Recently, graph neural networks (GNN) have become more and more popular in various fields, including social networks, knowledge graphs, recommendation systems, and even life sciences.

GNN has a strong ability to model the dependencies between nodes in the graph, which has made breakthroughs in the research field related to graph analysis.This article aims to introduce the basic knowledge of graph neural networks and two more advanced algorithms:DeepWalk 和 GraphSage.

Graph

Before discussing GNN, let’s first understand what isGraph. In computer science, a graph is a data structure consisting of two components:Vertices (vertices) Edges.A graph G can be described by the set of vertices V and edges E it contains.

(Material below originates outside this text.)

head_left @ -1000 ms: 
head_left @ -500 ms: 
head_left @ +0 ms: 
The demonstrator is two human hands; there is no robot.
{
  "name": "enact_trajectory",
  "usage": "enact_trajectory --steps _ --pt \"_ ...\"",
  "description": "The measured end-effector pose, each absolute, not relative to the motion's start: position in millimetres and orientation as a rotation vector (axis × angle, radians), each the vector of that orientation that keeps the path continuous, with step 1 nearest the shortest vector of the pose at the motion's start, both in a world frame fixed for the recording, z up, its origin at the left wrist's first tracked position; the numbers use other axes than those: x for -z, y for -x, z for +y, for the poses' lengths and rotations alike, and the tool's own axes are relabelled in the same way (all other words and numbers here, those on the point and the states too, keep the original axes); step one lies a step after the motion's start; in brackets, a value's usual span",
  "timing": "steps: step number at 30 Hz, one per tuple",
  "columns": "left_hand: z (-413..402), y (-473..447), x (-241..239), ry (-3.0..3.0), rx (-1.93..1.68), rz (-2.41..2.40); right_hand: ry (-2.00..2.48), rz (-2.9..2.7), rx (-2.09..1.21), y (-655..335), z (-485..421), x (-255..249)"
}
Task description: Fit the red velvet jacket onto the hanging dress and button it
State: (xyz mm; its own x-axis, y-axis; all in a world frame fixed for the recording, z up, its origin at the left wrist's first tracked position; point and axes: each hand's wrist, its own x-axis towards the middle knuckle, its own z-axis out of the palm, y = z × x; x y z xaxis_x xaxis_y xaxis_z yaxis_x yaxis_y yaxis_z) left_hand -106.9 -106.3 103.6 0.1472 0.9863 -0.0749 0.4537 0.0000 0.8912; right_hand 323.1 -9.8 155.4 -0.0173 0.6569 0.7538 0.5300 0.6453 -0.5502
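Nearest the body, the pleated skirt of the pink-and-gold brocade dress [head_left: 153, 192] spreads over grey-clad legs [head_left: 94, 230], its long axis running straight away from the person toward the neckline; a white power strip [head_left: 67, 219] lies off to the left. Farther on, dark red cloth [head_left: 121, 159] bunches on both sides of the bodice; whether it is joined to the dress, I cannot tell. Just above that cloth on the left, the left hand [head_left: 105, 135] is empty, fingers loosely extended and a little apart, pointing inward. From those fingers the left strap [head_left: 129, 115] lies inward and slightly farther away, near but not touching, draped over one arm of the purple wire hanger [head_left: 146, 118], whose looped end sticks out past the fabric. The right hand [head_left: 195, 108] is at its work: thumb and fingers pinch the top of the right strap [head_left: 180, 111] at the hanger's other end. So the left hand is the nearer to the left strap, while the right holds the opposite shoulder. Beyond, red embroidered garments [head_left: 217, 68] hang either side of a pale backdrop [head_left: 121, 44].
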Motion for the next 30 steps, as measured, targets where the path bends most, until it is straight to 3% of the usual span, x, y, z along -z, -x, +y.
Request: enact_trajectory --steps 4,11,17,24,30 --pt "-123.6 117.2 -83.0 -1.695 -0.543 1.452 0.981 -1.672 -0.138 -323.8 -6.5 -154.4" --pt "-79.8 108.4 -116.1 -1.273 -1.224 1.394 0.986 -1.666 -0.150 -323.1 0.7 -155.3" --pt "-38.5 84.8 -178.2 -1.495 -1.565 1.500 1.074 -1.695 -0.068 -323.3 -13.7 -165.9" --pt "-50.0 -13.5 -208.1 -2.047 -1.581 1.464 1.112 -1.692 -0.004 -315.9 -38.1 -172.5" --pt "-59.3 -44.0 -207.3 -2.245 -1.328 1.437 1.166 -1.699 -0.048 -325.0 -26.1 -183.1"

Side can beDirectedOrUndirected, depending on whether there is a directional dependency between the vertices.

a directed graph 

Vertices are also commonly referred to asNodes. In this article, the two terms are interchangeable.

Graph neural network (GNN)

Graph neural network is a kindHead directly to Stubhub to view more events and check pricing on ticketsRunning on the graph structureNeural network. A typical application of GNN isNode classification.Essentially, each node in the graph is associated with a label, and our purpose is to predict the label of a node without ground-truth.

This section will describe The graph neural network model (Scarselli, F., et al., 2009) [1] The algorithm in this paper, this is the first paper to propose GNN, so it is usually consideredOriginal GNN.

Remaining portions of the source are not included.